● DATASET EXTRACT
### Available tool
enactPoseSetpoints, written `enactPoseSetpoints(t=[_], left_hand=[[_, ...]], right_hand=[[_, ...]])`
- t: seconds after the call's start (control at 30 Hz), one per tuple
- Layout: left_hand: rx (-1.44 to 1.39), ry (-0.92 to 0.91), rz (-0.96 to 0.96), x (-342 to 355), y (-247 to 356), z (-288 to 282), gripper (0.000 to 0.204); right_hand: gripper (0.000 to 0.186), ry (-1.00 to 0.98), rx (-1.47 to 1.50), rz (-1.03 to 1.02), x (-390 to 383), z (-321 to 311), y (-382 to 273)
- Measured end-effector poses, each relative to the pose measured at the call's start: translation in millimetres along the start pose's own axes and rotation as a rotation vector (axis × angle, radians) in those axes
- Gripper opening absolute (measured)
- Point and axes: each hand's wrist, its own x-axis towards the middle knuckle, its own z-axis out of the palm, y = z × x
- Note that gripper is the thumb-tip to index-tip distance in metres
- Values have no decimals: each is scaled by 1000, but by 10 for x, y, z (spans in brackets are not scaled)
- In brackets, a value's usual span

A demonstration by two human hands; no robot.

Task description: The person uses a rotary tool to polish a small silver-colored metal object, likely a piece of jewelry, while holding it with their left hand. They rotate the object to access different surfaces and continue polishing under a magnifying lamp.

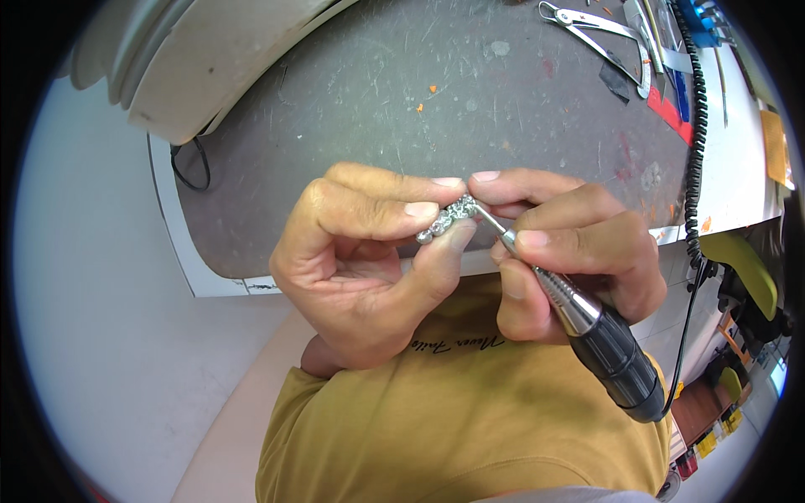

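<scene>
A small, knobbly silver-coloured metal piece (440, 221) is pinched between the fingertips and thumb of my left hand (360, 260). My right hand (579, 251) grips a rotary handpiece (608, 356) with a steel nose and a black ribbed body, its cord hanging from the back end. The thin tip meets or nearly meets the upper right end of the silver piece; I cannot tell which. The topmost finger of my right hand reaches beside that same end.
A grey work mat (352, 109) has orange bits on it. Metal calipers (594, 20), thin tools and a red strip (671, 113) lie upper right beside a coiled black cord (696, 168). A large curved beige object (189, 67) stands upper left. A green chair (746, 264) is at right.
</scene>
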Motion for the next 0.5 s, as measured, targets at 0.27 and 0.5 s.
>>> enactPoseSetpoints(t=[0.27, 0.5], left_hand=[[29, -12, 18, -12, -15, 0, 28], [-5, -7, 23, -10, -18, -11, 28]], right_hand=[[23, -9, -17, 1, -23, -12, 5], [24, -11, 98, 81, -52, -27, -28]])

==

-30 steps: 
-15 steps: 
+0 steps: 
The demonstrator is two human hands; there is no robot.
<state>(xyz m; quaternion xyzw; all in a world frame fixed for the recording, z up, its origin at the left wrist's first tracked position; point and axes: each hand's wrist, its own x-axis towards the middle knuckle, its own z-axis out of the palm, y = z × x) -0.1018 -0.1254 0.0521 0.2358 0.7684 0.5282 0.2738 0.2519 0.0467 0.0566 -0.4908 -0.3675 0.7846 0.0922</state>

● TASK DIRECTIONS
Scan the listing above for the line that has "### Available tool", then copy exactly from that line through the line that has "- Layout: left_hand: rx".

● RESPONSE AREA
### Available tool
enactPoseSetpoints, written `enactPoseSetpoints(t=[_], left_hand=[[_, ...]], right_hand=[[_, ...]])`
- t: seconds after the call's start (control at 30 Hz), one per tuple
- Layout: left_hand: rx (-1.44 to 1.39), ry (-0.92 to 0.91), rz (-0.96 to 0.96), x (-342 to 355), y (-247 to 356), z (-288 to 282), gripper (0.000 to 0.204); right_hand: gripper (0.000 to 0.186), ry (-1.00 to 0.98), rx (-1.47 to 1.50), rz (-1.03 to 1.02), x (-390 to 383), z (-321 to 311), y (-382 to 273)

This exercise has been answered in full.